MANCHESTER – Nearly two dozen people celebrated the raising of the Salvadoran flag in Manchester this month as part of Hispanic Heritage Month (HHM). State Representative Maria Perez, a Salvadoran native from Milford, organized the event.

Perez told NHPR that her goal was to include Latinos and people from other cultures. “I don’t want [other] groups that are underrepresented to feel excluded,” she said.

According to a Pew Research Center analysis of the U.S. Census Bureau, an estimated 2.5 million Hispanics of Salvadoran origin resided in the United States in 2021. Approximately 63,000 Hispanics and Latinos are living in New Hampshire. Just over 1,300 of them are from El Salvador. 

Mayor Joyce Craig said Salvadorans contribute to the city with businesses, industry, art, faith, education, and politics.
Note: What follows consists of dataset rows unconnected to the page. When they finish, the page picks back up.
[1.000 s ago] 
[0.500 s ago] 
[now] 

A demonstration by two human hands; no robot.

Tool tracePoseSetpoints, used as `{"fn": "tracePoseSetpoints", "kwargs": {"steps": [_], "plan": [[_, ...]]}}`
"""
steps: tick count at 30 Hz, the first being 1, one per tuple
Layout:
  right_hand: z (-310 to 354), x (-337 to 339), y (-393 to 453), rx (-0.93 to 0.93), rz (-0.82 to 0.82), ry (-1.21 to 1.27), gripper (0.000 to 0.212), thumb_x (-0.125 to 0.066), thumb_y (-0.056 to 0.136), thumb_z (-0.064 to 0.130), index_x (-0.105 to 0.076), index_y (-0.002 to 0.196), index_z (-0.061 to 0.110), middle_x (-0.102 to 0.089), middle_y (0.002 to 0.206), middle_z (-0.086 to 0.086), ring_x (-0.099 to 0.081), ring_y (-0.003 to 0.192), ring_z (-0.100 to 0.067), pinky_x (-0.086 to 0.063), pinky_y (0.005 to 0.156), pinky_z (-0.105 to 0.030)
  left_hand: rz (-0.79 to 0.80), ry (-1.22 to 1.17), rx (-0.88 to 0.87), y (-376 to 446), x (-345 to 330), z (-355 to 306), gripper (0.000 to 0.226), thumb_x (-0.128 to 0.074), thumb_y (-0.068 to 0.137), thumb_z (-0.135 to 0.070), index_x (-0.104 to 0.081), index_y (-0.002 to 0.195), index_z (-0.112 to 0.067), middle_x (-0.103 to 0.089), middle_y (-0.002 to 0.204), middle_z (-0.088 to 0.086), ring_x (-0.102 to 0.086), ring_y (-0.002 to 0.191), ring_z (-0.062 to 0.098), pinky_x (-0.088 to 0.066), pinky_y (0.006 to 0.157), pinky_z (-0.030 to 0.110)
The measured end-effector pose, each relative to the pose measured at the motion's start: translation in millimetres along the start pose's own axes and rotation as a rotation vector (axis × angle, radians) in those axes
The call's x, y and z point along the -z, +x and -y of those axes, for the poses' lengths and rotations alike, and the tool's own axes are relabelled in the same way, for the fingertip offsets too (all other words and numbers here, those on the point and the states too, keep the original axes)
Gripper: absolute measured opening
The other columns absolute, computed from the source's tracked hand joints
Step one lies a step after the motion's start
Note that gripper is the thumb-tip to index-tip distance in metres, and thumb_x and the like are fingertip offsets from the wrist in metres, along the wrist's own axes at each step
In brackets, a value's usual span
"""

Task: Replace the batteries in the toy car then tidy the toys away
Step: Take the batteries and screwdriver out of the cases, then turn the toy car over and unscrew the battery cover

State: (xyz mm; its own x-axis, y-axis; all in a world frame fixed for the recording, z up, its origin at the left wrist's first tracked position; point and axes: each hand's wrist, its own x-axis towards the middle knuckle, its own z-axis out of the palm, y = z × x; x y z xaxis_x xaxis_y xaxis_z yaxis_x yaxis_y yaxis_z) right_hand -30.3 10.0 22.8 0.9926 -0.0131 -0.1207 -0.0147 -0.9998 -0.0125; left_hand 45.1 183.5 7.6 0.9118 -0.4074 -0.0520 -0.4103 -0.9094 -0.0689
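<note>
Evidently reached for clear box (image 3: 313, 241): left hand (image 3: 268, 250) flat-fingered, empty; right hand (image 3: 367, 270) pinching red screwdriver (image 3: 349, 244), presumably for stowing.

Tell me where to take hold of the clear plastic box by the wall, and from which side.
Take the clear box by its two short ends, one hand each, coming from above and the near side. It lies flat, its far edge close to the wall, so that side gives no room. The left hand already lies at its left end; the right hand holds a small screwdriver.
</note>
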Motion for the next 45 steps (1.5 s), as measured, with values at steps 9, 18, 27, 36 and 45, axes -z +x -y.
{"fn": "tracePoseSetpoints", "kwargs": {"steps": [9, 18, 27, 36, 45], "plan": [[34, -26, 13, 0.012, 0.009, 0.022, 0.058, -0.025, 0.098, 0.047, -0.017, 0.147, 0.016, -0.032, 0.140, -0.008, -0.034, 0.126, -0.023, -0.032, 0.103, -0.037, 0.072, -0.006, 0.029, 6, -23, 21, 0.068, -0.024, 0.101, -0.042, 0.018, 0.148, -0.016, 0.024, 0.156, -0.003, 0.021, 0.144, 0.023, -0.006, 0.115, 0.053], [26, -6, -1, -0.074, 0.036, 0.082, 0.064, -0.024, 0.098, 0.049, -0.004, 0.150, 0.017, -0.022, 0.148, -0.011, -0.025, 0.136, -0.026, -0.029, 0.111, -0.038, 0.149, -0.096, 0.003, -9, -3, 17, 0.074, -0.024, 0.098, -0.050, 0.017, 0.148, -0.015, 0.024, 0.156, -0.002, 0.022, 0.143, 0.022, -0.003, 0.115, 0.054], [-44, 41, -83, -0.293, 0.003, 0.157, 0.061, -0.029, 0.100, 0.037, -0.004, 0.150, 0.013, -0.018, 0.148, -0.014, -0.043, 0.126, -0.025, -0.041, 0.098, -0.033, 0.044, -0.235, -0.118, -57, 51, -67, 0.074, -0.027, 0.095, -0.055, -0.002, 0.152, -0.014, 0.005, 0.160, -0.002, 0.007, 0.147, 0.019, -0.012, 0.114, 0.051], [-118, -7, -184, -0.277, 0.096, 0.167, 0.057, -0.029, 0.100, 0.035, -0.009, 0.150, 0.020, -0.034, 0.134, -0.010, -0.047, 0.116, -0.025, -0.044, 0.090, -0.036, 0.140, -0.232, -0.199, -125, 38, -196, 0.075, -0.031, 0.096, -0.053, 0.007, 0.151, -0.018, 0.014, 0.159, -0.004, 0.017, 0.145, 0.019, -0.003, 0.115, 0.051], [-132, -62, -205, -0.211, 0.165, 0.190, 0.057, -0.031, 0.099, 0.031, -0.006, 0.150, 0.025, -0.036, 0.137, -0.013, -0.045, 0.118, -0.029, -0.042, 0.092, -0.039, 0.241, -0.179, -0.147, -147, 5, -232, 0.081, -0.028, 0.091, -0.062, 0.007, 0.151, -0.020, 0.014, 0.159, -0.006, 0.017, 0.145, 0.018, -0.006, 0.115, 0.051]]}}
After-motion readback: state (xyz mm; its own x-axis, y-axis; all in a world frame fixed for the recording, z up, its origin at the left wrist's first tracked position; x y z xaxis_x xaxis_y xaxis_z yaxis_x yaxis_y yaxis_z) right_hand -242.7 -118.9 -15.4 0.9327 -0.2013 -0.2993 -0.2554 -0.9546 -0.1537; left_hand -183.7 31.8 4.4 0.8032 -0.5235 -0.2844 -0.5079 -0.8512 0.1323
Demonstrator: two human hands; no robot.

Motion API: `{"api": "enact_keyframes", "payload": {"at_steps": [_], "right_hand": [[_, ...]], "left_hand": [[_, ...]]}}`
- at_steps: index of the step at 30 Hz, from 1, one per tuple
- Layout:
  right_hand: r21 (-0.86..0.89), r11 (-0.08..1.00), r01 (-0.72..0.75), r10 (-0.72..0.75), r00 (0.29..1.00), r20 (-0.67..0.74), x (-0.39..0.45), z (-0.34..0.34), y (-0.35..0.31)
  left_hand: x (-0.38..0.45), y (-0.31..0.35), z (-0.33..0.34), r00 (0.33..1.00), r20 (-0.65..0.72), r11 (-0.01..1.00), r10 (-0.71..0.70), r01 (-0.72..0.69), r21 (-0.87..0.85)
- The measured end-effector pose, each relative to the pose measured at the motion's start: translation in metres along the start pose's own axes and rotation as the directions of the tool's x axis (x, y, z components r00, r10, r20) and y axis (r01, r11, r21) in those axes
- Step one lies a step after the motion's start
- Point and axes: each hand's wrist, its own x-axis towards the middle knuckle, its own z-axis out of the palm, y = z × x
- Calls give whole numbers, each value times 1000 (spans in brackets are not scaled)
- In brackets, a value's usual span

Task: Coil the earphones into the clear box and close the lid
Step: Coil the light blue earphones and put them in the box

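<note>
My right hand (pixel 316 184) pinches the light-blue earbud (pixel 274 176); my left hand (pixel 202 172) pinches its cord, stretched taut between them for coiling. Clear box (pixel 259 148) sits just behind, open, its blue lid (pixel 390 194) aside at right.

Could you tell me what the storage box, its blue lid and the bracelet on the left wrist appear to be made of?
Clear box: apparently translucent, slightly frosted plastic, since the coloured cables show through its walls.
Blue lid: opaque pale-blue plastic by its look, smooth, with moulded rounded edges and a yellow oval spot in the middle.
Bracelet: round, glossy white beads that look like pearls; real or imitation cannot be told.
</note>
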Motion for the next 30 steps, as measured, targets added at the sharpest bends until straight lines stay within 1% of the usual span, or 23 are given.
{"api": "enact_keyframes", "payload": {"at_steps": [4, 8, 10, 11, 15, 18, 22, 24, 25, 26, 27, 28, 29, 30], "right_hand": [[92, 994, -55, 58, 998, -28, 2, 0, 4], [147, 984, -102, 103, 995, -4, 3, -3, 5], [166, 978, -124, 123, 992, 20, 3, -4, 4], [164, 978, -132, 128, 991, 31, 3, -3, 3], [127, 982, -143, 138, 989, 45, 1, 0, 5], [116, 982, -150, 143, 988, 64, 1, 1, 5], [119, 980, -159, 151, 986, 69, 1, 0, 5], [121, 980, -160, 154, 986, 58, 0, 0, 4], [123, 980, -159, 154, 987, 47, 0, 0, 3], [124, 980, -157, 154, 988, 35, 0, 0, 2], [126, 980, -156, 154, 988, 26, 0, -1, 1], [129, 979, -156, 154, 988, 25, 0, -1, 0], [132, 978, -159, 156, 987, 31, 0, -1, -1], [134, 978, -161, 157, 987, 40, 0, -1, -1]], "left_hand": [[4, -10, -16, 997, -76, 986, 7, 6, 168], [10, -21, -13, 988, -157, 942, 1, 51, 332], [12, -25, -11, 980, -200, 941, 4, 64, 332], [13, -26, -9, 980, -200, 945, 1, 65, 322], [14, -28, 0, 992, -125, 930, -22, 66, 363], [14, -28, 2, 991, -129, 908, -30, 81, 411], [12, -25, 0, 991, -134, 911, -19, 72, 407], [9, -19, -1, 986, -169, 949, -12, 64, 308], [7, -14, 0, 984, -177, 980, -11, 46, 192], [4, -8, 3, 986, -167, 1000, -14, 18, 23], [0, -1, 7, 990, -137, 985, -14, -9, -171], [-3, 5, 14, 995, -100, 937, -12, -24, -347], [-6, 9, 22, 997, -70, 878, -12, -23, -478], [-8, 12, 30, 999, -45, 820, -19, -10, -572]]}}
Craig noted Manchester has put forward a Multicultural Advisory Board, and she would like to support similar initiatives at the state level.

Photo: Manchester Mayor Joyce Craig with State Representative Maria Perez, Milford (Credit: Rep. Maria Perez)

The first Salvadorans to the United States before the El Salvador Civil War (1979–1992) began arriving primarily in San Francisco, where they worked as shipyard employees in the early twentieth century. During the ongoing civil war for about 12 years, approximately 1 million Salvadorans fled seeking refuge; about 50 percent immigrated to the United States. Over the past 20 years, more Salvadorans have immigrated to the U.S. due to social inequality, disputes over social and political issues, and increased violence.

The Salvadoran diaspora in the U.S. has established a few large and well-funded organizations. The Salvadoran American Humanitarian Foundation, ENLACE El Salvador, Salvadoran American Leadership & Educational Fund, El Rescate, and Christians for Peace in El Salvador are among them.

Rep. Maria Perez: In The Service Of The Community

Perez emigrated from El Salvador more than 30 years ago, escaping violence and looking for a better life for herself and her family. The struggles of her fellow compatriots that she knows firsthand are not far from her thoughts. “It wasn’t easy to get here,” she told WMUR. “But I always remind myself I am here because I got the opportunity to be here.”

She grew up in the 1980s during the height of guerilla warfare in El Salvador, witnessing brutal acts of violence. At age 16, her family sold her for an arranged marriage in the United States. Perez said it was not her choice, but got her away from her father’s abuse and the war.

Her arranged marriage lasted 11 years and gave her two children. Perez earned degrees from Nashua Adult Learning and Nashua Community College. 

Perez has turned to politics to represent others who need help. She said she wants to be a voice for Latinos and for people in rural communities struggling to be heard.

At the flag-raising ceremony, Perez honored her country by wearing a white embroidered blouse and a red skirt with indigenous patterns from El Salvador. The Central American country celebrates its independence on September 15, the first day of HHM.